__Task to carry out__. Copy, exactly and without additions, every line in the records below from the one holding "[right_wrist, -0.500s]" through the one holding "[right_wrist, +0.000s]", both ends included.

++++++++++++++++++++

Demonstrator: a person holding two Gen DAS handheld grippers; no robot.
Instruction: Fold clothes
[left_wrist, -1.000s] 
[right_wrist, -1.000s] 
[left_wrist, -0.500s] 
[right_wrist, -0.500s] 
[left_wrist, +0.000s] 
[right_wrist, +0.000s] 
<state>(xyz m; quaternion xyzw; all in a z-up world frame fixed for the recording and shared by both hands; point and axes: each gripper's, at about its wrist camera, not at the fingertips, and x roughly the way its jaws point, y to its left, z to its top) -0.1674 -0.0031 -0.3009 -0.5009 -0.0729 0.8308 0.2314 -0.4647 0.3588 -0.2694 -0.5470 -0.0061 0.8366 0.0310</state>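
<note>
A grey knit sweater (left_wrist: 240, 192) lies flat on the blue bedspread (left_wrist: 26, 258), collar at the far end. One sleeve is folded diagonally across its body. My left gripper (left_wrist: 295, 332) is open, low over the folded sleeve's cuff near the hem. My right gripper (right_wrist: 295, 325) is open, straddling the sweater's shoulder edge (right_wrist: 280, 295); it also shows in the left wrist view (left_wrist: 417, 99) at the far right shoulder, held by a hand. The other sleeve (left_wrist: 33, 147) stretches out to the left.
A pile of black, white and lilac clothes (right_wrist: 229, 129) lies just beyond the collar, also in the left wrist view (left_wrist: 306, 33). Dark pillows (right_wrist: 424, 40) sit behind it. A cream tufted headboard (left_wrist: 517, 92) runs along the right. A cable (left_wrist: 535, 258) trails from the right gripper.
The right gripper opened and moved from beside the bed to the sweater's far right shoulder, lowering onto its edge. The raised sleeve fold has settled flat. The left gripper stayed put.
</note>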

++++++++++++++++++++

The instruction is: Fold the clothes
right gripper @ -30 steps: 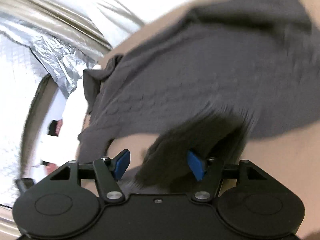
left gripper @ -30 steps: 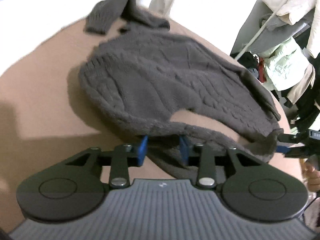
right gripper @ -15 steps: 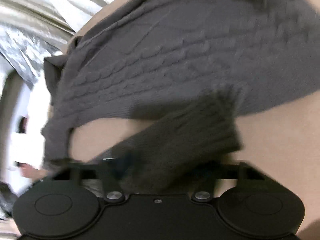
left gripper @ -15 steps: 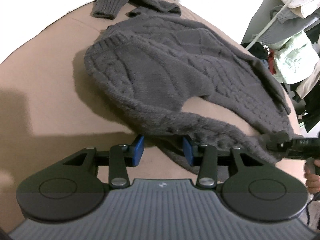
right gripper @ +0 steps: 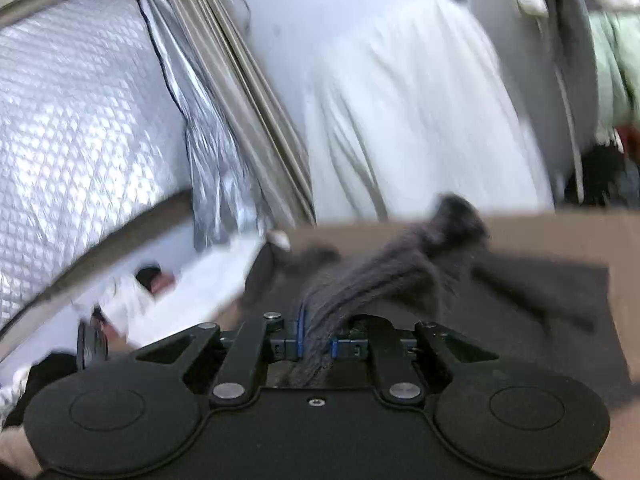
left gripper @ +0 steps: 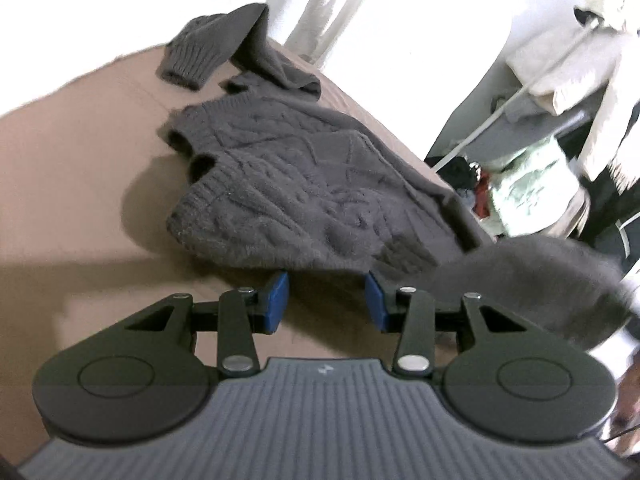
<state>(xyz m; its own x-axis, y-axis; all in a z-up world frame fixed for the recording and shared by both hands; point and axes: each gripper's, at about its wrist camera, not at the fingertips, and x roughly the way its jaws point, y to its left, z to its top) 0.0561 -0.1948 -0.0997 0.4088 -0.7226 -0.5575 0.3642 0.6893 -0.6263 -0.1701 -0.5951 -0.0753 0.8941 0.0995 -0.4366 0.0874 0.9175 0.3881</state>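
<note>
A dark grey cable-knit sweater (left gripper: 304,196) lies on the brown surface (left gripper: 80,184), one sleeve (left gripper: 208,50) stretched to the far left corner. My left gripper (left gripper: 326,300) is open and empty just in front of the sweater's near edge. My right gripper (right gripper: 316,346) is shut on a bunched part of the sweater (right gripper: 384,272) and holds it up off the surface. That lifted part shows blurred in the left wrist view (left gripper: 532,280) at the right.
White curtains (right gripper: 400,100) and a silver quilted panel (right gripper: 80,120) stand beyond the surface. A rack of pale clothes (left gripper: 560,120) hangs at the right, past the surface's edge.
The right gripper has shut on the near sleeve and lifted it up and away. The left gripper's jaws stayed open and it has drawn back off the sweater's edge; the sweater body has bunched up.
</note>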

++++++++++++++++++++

__Expected output__.
[right_wrist, -0.500s] 
[left_wrist, +0.000s] 
[right_wrist, +0.000s] 

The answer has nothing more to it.